#### Data section
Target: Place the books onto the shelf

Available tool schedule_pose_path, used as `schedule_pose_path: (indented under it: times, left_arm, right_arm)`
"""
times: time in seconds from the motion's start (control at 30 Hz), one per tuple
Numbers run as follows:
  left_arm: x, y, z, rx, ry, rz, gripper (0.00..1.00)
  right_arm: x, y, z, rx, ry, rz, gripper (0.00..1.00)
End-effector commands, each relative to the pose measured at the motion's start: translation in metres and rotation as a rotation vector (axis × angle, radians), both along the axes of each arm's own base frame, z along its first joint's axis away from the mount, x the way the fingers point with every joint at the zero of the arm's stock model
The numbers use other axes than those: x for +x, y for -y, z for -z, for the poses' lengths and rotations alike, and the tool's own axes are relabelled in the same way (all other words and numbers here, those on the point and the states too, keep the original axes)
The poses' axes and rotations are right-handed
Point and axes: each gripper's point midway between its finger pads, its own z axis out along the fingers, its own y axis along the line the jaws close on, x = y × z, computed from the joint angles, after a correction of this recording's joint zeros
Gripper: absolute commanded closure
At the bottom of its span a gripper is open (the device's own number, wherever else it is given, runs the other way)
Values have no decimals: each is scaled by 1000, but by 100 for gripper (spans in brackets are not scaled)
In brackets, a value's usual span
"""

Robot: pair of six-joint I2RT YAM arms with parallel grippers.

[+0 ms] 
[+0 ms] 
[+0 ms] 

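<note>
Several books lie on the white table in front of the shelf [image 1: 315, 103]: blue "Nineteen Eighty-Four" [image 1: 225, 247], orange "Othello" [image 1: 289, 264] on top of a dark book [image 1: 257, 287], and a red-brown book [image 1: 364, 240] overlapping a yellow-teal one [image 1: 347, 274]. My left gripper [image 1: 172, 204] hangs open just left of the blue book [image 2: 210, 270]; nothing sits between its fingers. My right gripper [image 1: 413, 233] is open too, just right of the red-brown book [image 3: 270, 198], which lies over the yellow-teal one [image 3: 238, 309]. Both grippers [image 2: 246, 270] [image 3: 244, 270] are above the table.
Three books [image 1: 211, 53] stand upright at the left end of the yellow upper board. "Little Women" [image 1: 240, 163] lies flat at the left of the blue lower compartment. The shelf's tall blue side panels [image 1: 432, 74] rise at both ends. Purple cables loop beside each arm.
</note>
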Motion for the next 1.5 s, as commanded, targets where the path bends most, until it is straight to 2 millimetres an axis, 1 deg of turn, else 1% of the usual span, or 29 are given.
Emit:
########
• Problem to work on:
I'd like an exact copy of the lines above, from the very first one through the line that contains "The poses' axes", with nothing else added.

• Written reply:
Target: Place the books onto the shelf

Available tool schedule_pose_path, used as `schedule_pose_path: (indented under it: times, left_arm, right_arm)`
"""
times: time in seconds from the motion's start (control at 30 Hz), one per tuple
Numbers run as follows:
  left_arm: x, y, z, rx, ry, rz, gripper (0.00..1.00)
  right_arm: x, y, z, rx, ry, rz, gripper (0.00..1.00)
End-effector commands, each relative to the pose measured at the motion's start: translation in metres and rotation as a rotation vector (axis × angle, radians), both along the axes of each arm's own base frame, z along its first joint's axis away from the mount, x the way the fingers point with every joint at the zero of the arm's stock model
The numbers use other axes than those: x for +x, y for -y, z for -z, for the poses' lengths and rotations alike, and the tool's own axes are relabelled in the same way (all other words and numbers here, those on the point and the states too, keep the original axes)
The poses' axes and rotations are right-handed

The output for this exercise is complete.